Im in the mixing process of my current track and at the stage i am at know i cannot even get the project to open because it keeps crashing.

I exported all my tracks as 32-bit wav files and made a project out of that. I separated the subs from the bass tracks and made them separate audio tracks. I was using ozone 6 on a bunch of them but my project seams to crash when I have too many instances of ozone up so i started freezing the track when i was done using ozone and replacing the old audio with the audio processed by ozone.

I started getting disc overload problems and in an effort to try and make my track playable without anything cutting out because of my lack of disc speed i switched all the audio files to read from ram. Ever since then I cannot open the project. As soon as it starts to open and load it crashes. I have even moved all the vsts out of my folder to make sure it wasnt a plugin making my project crash (which iv had to do for ozone in the past and it worked), but is still crashes without any plugins

Is this because I loaded them into ram or just because i used 32-bit wav files and thats just too much to handle?

sounds like you ran out of RAM, how much have you got? I presume you can still open other projects OK? If you haven’t already tried, rebooting might help as that will free up RAM

i have 8gb. My template project works fine, i havent tried other projects actually. I have restarted the computer too and that didn’t help. luckily I started using splice so i can try to salvage some of my work.

Its not gunna do much for this project but would exporting my stems as 24bit instead of 32 help prevent this from happening again? and if so is that going to lessen the quality somehow?

I don’t know ableton but if the setting to read from RAM/HD is universal (i.e. not project-based) then change it back to read from the HD and you might be able to open the project then (as it will not be trying to load everything into RAM).

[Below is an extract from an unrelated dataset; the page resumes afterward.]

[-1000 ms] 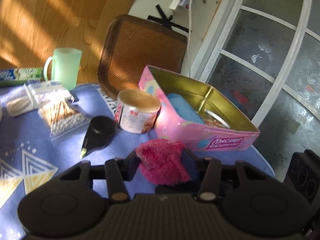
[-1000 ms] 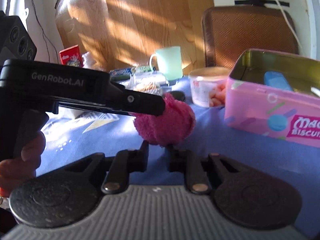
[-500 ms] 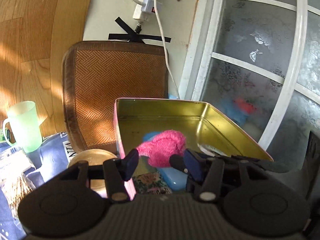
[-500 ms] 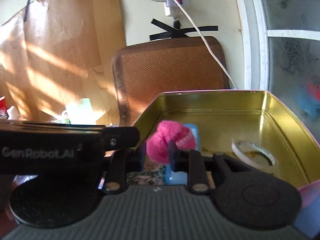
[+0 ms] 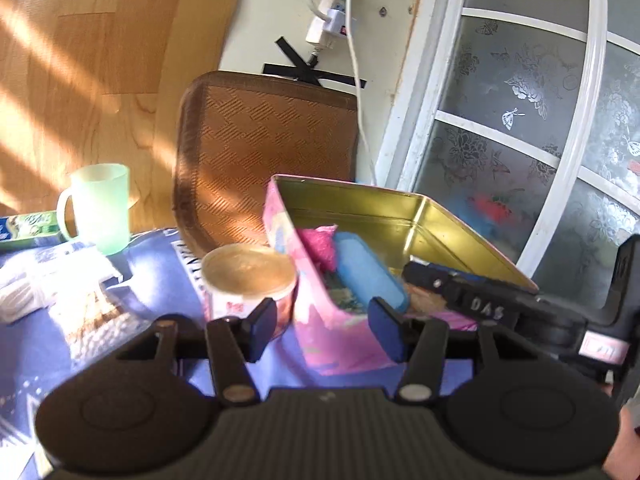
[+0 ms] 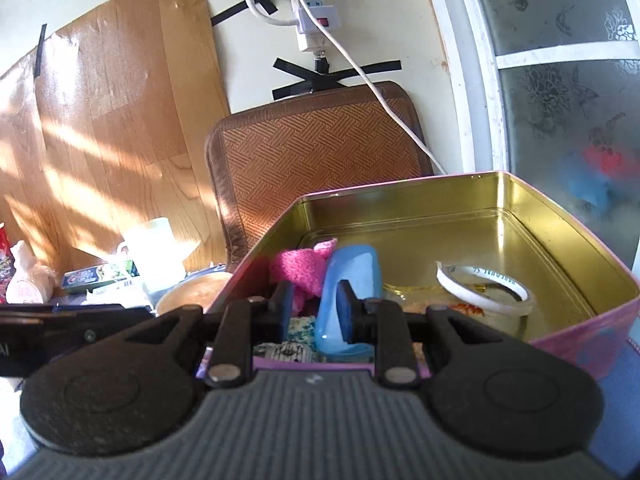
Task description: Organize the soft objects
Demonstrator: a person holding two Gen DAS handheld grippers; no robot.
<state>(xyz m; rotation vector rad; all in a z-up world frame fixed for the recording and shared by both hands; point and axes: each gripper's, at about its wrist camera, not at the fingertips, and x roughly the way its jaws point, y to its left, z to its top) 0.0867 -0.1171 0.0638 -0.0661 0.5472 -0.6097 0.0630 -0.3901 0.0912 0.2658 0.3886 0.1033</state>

Exporting the stems as 24bit will reduce their size thus reducing the amount of RAM required to open them. You probably won’t notice the difference between 24 and 32bit tbf, but if I was you I’d get a better HD and/or more RAM.

luckily with the help of this (https://www.ableton.com/en/help/article/how-to-out-of-memory/) i was able to recover my project since reading from ram is a setting for each audio file and not a global setting. For now i will just have to deal with the skipping.

I know solid state drives read faster and that is probably the best option but not the cheapest and i cannot afford that ATM. Any other cheaper options that you know of i could look into?